## [What to work on]
Copy out all of the data below exactly, so that no word differs from the original.
##### Stored data #####
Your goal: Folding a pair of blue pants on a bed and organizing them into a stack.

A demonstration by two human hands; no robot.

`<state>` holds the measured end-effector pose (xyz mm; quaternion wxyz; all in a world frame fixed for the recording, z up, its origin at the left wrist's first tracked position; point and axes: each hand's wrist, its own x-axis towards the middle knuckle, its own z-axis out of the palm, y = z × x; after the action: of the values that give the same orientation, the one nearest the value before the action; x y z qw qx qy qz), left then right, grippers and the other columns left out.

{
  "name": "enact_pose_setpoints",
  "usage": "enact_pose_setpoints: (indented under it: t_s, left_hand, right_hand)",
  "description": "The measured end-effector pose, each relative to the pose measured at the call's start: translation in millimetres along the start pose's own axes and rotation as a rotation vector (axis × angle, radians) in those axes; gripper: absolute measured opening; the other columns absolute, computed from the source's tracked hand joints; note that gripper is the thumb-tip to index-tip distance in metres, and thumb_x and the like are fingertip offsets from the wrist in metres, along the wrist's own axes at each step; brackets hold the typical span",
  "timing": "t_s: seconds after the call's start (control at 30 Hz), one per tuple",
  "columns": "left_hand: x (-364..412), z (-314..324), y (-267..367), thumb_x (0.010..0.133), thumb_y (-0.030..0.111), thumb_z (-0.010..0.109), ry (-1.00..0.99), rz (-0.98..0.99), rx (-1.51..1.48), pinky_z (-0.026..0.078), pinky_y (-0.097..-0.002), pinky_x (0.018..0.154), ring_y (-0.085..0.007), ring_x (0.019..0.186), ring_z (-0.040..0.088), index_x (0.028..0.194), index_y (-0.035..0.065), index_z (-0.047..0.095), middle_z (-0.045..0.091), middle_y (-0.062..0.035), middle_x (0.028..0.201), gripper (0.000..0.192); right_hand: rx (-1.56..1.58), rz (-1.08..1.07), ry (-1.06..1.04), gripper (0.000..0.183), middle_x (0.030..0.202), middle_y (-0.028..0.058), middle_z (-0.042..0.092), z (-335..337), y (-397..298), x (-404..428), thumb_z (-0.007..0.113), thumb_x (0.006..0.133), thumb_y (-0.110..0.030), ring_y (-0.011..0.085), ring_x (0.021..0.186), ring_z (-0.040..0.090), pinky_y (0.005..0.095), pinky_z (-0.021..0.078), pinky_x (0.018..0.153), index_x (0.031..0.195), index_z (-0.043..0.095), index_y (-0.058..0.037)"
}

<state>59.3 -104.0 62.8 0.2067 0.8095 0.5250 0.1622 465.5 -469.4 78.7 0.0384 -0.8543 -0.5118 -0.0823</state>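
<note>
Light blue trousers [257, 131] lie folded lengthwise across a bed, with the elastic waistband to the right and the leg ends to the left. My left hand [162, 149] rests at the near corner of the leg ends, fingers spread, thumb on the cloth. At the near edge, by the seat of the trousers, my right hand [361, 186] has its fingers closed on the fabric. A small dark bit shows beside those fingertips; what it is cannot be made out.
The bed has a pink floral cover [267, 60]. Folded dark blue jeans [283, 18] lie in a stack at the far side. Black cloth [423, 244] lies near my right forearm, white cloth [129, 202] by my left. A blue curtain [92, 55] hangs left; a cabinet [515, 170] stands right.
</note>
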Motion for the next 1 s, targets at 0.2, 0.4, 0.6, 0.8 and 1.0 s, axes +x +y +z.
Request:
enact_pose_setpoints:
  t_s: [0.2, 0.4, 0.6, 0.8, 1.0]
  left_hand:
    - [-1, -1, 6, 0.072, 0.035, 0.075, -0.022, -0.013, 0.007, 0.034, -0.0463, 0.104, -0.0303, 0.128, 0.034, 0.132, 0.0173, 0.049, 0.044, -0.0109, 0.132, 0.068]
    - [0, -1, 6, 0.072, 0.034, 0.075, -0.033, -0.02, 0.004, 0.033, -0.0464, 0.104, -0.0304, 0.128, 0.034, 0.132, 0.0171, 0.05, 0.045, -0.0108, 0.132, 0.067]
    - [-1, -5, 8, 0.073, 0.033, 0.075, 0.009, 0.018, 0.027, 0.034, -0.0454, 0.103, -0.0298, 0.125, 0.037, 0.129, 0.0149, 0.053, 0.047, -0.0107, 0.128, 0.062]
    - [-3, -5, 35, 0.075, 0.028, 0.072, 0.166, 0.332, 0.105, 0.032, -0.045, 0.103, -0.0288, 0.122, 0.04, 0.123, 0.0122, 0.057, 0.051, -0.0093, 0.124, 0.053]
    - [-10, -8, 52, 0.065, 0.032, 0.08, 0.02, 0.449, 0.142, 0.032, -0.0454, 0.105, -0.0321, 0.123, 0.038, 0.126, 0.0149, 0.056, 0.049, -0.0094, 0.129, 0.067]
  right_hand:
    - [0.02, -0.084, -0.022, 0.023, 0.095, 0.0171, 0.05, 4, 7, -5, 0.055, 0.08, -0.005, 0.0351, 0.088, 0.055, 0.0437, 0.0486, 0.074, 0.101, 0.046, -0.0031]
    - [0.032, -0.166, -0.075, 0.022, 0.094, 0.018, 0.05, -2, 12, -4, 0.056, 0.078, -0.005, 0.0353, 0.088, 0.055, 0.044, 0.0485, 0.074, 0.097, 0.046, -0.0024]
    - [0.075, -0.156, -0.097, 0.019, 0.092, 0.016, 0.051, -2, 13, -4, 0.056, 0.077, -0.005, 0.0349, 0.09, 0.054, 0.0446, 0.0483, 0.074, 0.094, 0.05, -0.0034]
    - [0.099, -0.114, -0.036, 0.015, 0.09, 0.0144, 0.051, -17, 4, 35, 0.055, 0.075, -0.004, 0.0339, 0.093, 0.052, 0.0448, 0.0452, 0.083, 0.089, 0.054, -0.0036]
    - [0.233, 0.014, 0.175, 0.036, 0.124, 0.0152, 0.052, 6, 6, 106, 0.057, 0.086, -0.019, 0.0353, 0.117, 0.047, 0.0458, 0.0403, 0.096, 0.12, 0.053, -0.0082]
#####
## [Answer area]
Your goal: Folding a pair of blue pants on a bed and organizing them into a stack.

A demonstration by two human hands; no robot.

`<state>` holds the measured end-effector pose (xyz mm; quaternion wxyz; all in a world frame fixed for the recording, z up, its origin at the left wrist's first tracked position; point and axes: each hand's wrist, its own x-axis towards the middle knuckle, its own z-axis out of the palm, y = z × x; after the action: of the values that give the same orientation, the one nearest the value before the action; x y z qw qx qy qz), left then right, grippers and the other columns left out.

{
  "name": "enact_pose_setpoints",
  "usage": "enact_pose_setpoints: (indented under it: t_s, left_hand, right_hand)",
  "description": "The measured end-effector pose, each relative to the pose measured at the call's start: translation in millimetres along the start pose's own axes and rotation as a rotation vector (axis × angle, radians) in those axes; gripper: absolute measured opening; the other columns absolute, computed from the source's tracked hand joints; note that gripper is the thumb-tip to index-tip distance in metres, and thumb_x and the like are fingertip offsets from the wrist in metres, along the wrist's own axes at each step; brackets hold the typical span",
  "timing": "t_s: seconds after the call's start (control at 30 Hz), one per tuple",
  "columns": "left_hand: x (-364..412), z (-314..324), y (-267..367), thumb_x (0.010..0.133), thumb_y (-0.030..0.111), thumb_z (-0.010..0.109), ry (-1.00..0.99), rz (-0.98..0.99), rx (-1.51..1.48), pinky_z (-0.026..0.078), pinky_y (-0.097..-0.002), pinky_x (0.018..0.154), ring_y (-0.085..0.007), ring_x (0.019..0.186), ring_z (-0.040..0.088), index_x (0.028..0.194), index_y (-0.035..0.065), index_z (-0.047..0.095), middle_z (-0.045..0.091), middle_y (-0.062..0.035), middle_x (0.028..0.201), gripper (0.000..0.192); right_hand: rx (-1.56..1.58), rz (-1.08..1.07), ry (-1.06..1.04), gripper (0.000..0.183), middle_x (0.030..0.202), middle_y (-0.028..0.058), middle_z (-0.042..0.092), z (-335..337), y (-397..298), x (-404..428), thumb_z (-0.007..0.113), thumb_x (0.006..0.133), thumb_y (-0.110..0.030), ring_y (-0.011..0.085), ring_x (0.021..0.186), ring_z (-0.040..0.090), pinky_y (0.005..0.095), pinky_z (-0.021..0.078), pinky_x (0.018..0.153), index_x (0.031..0.195), index_z (-0.043..0.095), index_y (-0.058..0.037)"
}

<state>59.3 -104.0 62.8 0.2067 0.8095 0.5250 0.1622 465.5 -469.4 78.7 0.0384 -0.8543 -0.5118 -0.0823</state>
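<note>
Light blue trousers [257, 131] lie folded lengthwise across a bed, with the elastic waistband to the right and the leg ends to the left. My left hand [162, 149] rests at the near corner of the leg ends, fingers spread, thumb on the cloth. At the near edge, by the seat of the trousers, my right hand [361, 186] has its fingers closed on the fabric. A small dark bit shows beside those fingertips; what it is cannot be made out.
The bed has a pink floral cover [267, 60]. Folded dark blue jeans [283, 18] lie in a stack at the far side. Black cloth [423, 244] lies near my right forearm, white cloth [129, 202] by my left. A blue curtain [92, 55] hangs left; a cabinet [515, 170] stands right.
</note>
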Motion for the next 1 s, targets at 0.2, 0.4, 0.6, 0.8 and 1.0 s, axes +x +y +z.
Request:
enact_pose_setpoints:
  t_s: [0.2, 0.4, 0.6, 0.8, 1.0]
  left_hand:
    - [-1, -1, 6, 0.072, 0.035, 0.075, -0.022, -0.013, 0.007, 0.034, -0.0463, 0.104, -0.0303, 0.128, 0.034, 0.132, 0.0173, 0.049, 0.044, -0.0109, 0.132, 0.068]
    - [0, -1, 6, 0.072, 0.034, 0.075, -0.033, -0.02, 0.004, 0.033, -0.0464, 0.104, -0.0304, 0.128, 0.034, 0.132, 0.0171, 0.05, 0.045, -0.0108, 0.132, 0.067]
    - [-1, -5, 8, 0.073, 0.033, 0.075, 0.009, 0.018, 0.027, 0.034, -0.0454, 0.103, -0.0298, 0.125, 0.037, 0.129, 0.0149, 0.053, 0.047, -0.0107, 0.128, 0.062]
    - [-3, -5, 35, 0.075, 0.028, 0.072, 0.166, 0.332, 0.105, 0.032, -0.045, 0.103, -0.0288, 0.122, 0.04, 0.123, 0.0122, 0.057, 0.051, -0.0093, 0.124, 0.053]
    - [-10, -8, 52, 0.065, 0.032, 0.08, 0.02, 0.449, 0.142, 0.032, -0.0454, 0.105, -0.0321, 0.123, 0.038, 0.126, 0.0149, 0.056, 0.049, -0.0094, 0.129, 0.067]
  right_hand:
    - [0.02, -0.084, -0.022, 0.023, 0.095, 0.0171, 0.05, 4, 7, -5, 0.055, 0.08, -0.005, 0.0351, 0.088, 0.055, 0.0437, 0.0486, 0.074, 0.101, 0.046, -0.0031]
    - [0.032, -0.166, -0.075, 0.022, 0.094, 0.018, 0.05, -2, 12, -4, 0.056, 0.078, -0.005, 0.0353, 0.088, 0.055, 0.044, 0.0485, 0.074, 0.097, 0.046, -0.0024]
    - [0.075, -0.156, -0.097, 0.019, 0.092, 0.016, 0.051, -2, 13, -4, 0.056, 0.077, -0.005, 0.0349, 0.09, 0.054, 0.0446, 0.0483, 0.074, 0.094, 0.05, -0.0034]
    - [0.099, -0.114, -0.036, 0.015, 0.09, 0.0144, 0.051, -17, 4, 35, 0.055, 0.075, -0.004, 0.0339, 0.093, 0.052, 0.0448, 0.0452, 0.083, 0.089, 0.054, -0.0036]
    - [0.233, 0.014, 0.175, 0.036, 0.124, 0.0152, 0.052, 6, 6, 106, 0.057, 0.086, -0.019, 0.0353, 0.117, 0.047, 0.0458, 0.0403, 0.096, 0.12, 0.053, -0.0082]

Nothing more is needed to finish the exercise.